What is required:
The lines to reproduce run from the one containing "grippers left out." to the end of the listing. Reproduce them exactly, both ends included, and nothing else.

Input:
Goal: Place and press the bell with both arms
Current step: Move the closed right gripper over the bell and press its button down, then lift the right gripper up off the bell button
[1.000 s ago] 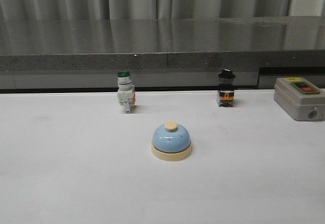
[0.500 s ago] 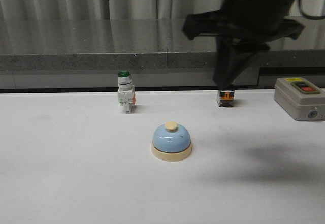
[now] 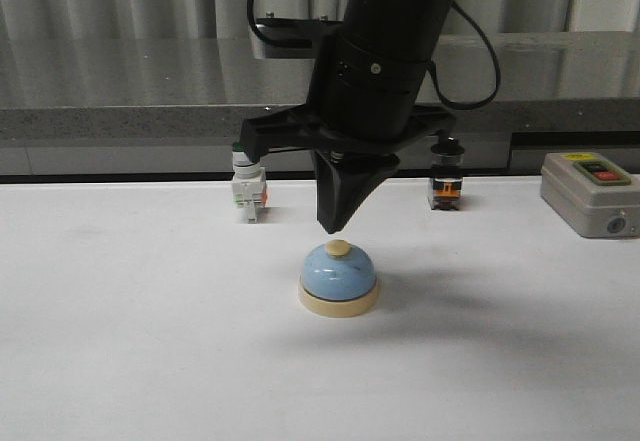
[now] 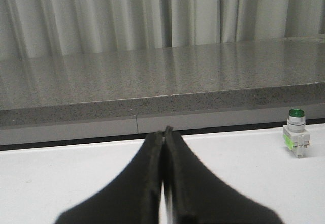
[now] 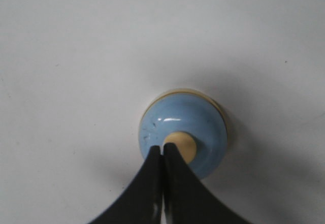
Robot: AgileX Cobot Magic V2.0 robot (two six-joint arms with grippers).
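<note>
My right fingers (image 3: 333, 227) hang pressed together into one black point directly above the bell (image 3: 339, 278), gripping nothing, with a thin gap visible between their tip and the cream button (image 3: 339, 248) in the front view. From my right wrist, the closed fingers (image 5: 162, 148) overlap the edge of that button (image 5: 182, 146), and the blue dome (image 5: 184, 133) sits on its cream base with a soft shadow spread around it. The bell stands upright near the middle of the white tabletop (image 3: 130, 341), apart from everything else. Behind it to the left is a white switch with a green cap (image 3: 246, 186); behind it to the right a black-knobbed switch (image 3: 446, 178) shows partly past my arm, and a grey box with coloured buttons (image 3: 591, 193) sits at the far right edge. My left fingers (image 4: 163, 132) are also shut tight and empty, held above the tabletop and aimed toward the grey stone ledge (image 4: 152, 82), with the green-capped switch (image 4: 296, 139) well off to one side.
</note>
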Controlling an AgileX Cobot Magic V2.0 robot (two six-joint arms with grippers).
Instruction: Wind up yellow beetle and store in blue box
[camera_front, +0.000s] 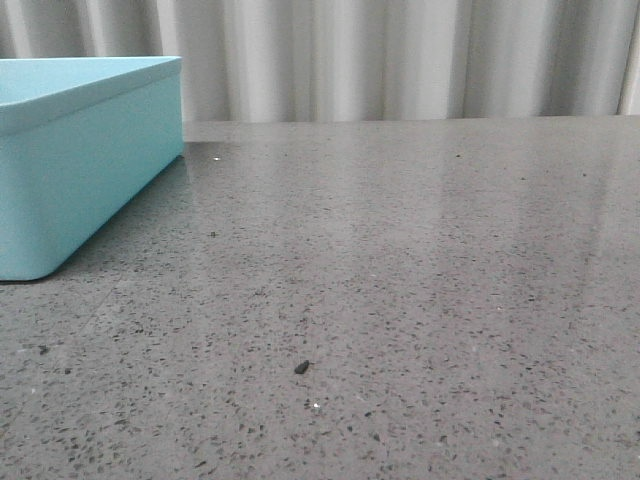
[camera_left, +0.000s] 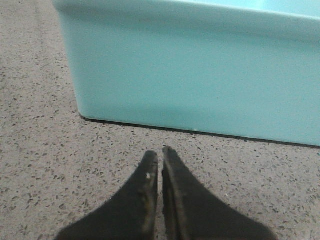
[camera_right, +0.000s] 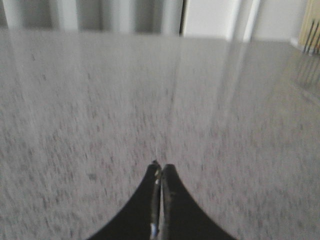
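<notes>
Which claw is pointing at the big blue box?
The left claw. Its wrist view is filled by the blue box standing on the table right ahead. The right claw, also shut, faces only bare grey table.

Grey speckled stone table (camera_front: 420, 260) seen across front view. Small dark crumb (camera_front: 301, 367) noted on it near front edge. Pale pleated curtain (camera_front: 400, 55) hung behind.
</notes>
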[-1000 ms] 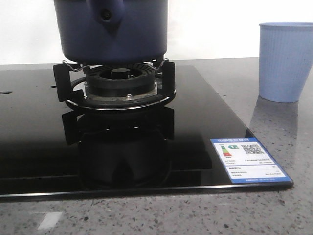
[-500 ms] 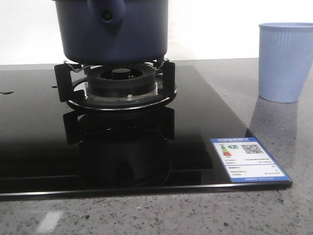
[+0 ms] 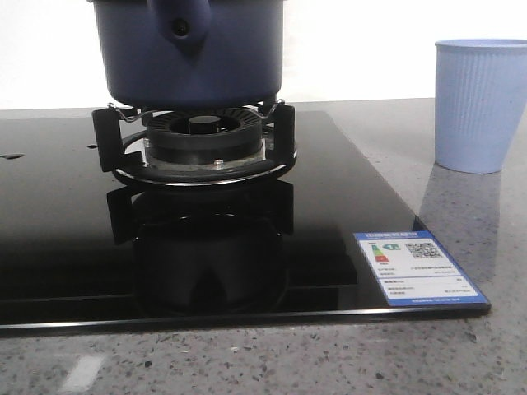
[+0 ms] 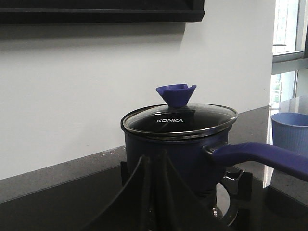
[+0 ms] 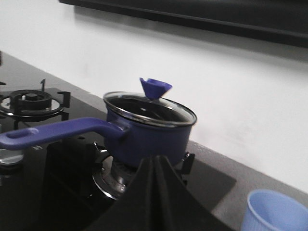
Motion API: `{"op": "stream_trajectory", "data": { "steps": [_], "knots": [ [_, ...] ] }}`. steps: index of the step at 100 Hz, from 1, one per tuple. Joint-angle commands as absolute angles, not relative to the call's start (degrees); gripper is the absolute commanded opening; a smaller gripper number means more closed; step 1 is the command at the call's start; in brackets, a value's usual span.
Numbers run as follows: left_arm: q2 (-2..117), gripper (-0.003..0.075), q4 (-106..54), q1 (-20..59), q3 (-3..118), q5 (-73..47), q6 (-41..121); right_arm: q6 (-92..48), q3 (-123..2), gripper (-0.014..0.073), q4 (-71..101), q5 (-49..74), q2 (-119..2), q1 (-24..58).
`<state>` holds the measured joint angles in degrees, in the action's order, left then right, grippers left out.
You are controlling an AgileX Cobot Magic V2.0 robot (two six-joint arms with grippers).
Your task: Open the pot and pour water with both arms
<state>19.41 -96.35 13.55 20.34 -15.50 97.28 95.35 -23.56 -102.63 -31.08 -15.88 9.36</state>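
The left gripper [image 4: 153,192] is seen in its wrist view with its dark fingers pressed together and nothing held between them; it is kept short of the pot [image 4: 175,154]. The pot is seated on the burner grate [image 3: 193,148] of a black glass hob [image 3: 66,247], its glass lid [image 4: 179,120] in place and topped by a blue cone-shaped knob [image 4: 176,94]. Its long blue handle [image 4: 260,156] is pointed towards the robot. Further right, the pale blue cup [image 3: 480,103] is stood on the counter, well apart from the pot. The right gripper [image 5: 156,192] is likewise closed and empty, held back from the pot.

Several risks can be judged from here. The knob is small and tapered, so it could be missed or let slip if the fingers are not opened and centred first, and the lid could be dropped on the glass. If the handle is gripped far from the pot's body, the pot might be tilted early and water spilled on the hob. The light cup could be knocked over during the pour.

The hob is set into a speckled grey stone counter [image 3: 461,354], with a blue energy label [image 3: 416,270] stuck at its near right corner. A plain white wall [image 4: 72,86] is seen behind, a dark shelf edge above, and a window [image 4: 288,29] at the side.
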Motion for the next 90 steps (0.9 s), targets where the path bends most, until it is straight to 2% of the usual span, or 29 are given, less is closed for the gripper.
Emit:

Exercise result:
`<state>` holds the measured joint angles in degrees, in the action's order, left then right, grippers left out.
You are controlling an AgileX Cobot Magic V2.0 robot (two six-joint arms with grippers).
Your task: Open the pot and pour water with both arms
<state>19.41 -96.35 13.55 20.34 -15.50 97.28 95.35 -23.56 -102.63 -31.08 -15.88 9.36</state>
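The left gripper [image 4: 153,192] is seen in its wrist view with its dark fingers pressed together and nothing held between them; it is kept short of the pot [image 4: 175,154]. The pot is seated on the burner grate [image 3: 193,148] of a black glass hob [image 3: 66,247], its glass lid [image 4: 179,120] in place and topped by a blue cone-shaped knob [image 4: 176,94]. Its long blue handle [image 4: 260,156] is pointed towards the robot. Further right, the pale blue cup [image 3: 480,103] is stood on the counter, well apart from the pot. The right gripper [image 5: 156,192] is likewise closed and empty, held back from the pot.

Several risks can be judged from here. The knob is small and tapered, so it could be missed or let slip if the fingers are not opened and centred first, and the lid could be dropped on the glass. If the handle is gripped far from the pot's body, the pot might be tilted early and water spilled on the hob. The light cup could be knocked over during the pour.

The hob is set into a speckled grey stone counter [image 3: 461,354], with a blue energy label [image 3: 416,270] stuck at its near right corner. A plain white wall [image 4: 72,86] is seen behind, a dark shelf edge above, and a window [image 4: 288,29] at the side.
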Motion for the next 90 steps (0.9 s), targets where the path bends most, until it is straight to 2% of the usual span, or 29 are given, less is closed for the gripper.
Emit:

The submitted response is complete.